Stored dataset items
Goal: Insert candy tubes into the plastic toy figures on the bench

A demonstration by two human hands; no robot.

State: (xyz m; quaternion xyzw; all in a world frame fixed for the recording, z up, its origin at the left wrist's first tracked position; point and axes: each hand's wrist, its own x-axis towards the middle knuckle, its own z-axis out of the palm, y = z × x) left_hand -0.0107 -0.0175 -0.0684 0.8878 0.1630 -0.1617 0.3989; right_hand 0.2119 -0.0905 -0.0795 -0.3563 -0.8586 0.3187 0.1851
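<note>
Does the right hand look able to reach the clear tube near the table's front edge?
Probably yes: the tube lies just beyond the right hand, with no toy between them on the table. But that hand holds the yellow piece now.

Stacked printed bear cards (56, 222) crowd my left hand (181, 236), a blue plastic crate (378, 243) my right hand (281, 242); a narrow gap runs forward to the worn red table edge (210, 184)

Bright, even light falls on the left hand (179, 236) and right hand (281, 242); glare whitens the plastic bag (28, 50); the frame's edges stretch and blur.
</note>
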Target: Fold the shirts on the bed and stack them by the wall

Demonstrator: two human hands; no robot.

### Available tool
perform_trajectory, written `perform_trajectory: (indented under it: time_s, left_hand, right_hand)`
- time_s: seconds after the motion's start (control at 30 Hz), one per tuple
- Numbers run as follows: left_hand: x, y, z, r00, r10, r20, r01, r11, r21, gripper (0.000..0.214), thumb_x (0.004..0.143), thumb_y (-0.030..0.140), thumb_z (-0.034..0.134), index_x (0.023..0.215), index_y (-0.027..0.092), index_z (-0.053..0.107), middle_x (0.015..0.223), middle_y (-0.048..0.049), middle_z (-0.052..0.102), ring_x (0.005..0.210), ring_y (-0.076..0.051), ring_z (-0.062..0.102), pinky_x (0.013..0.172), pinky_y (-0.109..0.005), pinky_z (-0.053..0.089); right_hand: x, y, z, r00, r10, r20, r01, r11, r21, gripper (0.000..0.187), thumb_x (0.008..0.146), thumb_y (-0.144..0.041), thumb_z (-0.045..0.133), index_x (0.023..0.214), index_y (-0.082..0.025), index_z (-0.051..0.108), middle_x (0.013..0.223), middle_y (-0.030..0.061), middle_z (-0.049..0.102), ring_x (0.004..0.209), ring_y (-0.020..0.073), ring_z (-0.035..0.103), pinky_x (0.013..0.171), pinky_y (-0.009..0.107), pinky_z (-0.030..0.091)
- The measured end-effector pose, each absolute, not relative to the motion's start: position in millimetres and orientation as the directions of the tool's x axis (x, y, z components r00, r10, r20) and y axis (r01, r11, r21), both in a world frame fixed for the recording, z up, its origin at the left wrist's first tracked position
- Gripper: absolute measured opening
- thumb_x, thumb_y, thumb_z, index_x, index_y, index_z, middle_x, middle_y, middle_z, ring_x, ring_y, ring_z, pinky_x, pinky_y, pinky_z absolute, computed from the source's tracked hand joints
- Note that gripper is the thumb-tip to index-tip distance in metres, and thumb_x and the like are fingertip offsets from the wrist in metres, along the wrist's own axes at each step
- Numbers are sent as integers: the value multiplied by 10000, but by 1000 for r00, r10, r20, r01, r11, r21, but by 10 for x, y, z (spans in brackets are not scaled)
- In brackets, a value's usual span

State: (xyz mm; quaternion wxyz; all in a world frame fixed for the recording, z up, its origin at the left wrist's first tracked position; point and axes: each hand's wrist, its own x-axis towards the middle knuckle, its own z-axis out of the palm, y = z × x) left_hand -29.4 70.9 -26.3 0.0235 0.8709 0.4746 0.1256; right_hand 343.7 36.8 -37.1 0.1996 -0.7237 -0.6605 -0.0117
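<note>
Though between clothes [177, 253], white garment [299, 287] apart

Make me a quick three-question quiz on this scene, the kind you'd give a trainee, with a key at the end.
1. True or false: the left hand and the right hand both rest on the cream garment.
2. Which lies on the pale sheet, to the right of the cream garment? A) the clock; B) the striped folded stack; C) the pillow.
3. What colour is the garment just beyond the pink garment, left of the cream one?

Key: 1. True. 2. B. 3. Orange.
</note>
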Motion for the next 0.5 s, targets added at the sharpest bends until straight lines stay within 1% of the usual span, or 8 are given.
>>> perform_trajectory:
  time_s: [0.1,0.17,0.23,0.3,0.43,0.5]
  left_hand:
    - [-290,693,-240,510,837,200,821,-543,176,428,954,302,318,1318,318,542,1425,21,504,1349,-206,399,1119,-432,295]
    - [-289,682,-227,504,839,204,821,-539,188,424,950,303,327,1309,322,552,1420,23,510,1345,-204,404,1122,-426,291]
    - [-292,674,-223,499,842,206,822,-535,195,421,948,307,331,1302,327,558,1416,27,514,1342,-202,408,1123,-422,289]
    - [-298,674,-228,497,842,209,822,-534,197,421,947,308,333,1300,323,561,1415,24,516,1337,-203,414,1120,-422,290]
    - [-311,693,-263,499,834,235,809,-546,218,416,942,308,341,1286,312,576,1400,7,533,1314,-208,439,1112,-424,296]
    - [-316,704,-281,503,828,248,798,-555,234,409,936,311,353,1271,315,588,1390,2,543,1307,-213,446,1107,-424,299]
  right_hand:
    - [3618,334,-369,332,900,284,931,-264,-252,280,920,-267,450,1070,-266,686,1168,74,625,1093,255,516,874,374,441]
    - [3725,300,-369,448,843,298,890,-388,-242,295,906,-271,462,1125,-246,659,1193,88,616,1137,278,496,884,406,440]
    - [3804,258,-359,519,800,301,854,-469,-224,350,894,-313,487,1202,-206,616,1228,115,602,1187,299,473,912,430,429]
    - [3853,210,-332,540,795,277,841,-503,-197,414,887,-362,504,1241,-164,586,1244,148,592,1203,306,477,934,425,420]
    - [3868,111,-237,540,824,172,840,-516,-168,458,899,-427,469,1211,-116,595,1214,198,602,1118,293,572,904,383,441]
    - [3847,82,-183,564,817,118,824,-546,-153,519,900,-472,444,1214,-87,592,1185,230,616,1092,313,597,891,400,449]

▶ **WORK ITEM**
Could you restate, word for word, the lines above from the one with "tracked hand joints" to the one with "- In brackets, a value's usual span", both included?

▶ **RESULT OF THE EXERCISE**
- thumb_x, thumb_y, thumb_z, index_x, index_y, index_z, middle_x, middle_y, middle_z, ring_x, ring_y, ring_z, pinky_x, pinky_y, pinky_z absolute, computed from the source's tracked hand joints
- Note that gripper is the thumb-tip to index-tip distance in metres, and thumb_x and the like are fingertip offsets from the wrist in metres, along the wrist's own axes at each step
- Numbers are sent as integers: the value multiplied by 10000, but by 1000 for r00, r10, r20, r01, r11, r21, but by 10 for x, y, z (spans in brackets are not scaled)
- In brackets, a value's usual span

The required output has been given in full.